No Rio de Janeiro, sete candidatos ainda possuem chances de segundo turno

07.07.2006 - Senador Marcelo Crivella. Foto: José Cruz/ABr.

O Rio de Janeiro continua indefinido. O DataFolha apresentou mais uma atualização da corrida eleitoral na capital fluminense. Com 29%, Marcelo Crivella (PRB) segue aguardando a definição do adversário. Mas o segundo “pelotão” mostra um empate técnico – dentro da margem de erro – envolvendo seis candidatos.

Numericamente, Pedro Paulo (PMDB) partiria para a final com 11%. Mas Marcelo Freixo (PSOL), com 10%, segue na cola do candidato de Eduardo Paes. Jandira Feghali (PC do B), com 7%, está em queda. Flávio Bolsonaro (PSC) estacionou nos 7%. Osorio (PSDB) continua oscilando com 6%. E até Indio da Costa (PSD), com 5%, estaria empatado com o segundo colocado nutrindo alguma esperança de sobrevida na campanha.

Contudo, a tendência fala mais alto do que qualquer número. E a ascensão de Pedro Paulo, que saltou de 5% para 11% em quatro pesquisas, deve estar assustando qualquer adversário.

Ciro, novo ídolo da esquerda, apoia no Rio candidato que assumiu ter agredido a ex-esposa

Os discursos inflamados de Ciro Gomes contra o governo Temer ou qualquer coisa que se aproxime do peemedebista não têm outro objetivo senão alçar o político cearense a nome mais forte da esquerda em 2018. O pior: parte da esquerda está caindo na conversa dele.

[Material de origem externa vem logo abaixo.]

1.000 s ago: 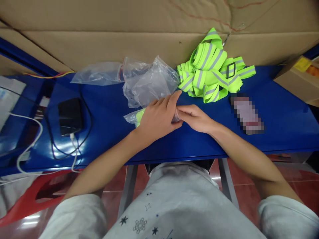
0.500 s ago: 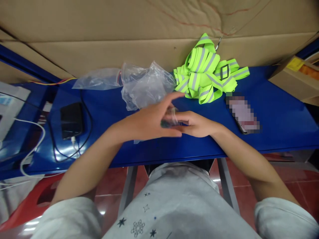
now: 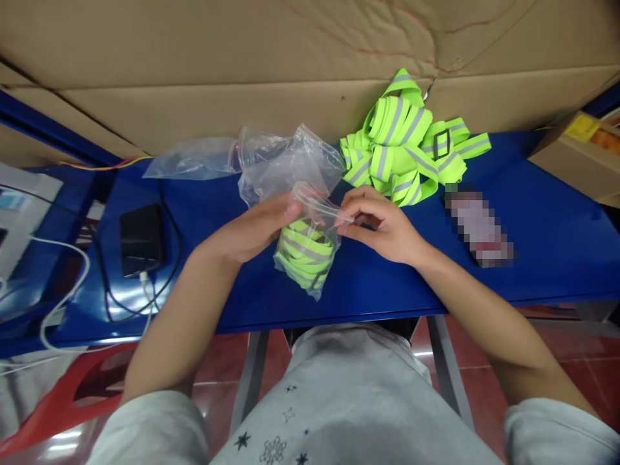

Mas o ex-deputado pode ter dado um tiro no pé ao apoiar Pedro Paulo na disputa pela prefeitura do Rio de Janeiro.

O candidato de Eduardo Paes, em novembro do ano passado, após seguidas negativas, assumiu que agrediu a ex-esposa. Nos laudos das perícias, constam socos, chutes e empurrões, além de um dente quebrado. Nada disso impediu Ciro Gomes de conferir-lhe o devido apoio na disputa.

Em 2018, se for mesmo o grande nome da esquerda na disputa presidencial, terá muito o que explicar aos eleitores.

Candidato de Eduardo Paes no Rio de Janeiro empregava a própria mãe quando na Câmara

Quando Eduardo Paes era deputado federal, ainda em 1999, Pedro Paulo, seu candidato a prefeito do Rio de Janeiro, era chefe do gabinete do parlamentar. Na época, Eliana Carvalho Teixeira, mãe de Pedro Paulo, foi empregada do mesmo gabinete. O problema é que a lei proíbe esse tipo de relação familiar no serviço público.

O caso foi resgatado por Fernando Rodrigues, do UOL.

Na época, a turma ainda pertencia ao PSDB. Hoje, candidatam-se pelo PMDB do RJ.

Ao todo, a mãe de Pedro Paulo esteve por sete anos na função, e, em valores atualizados, recebeu quase meio milhão de reais de salários.

Mas Pedro Paulo tem muito mais a explicar aos eleitores.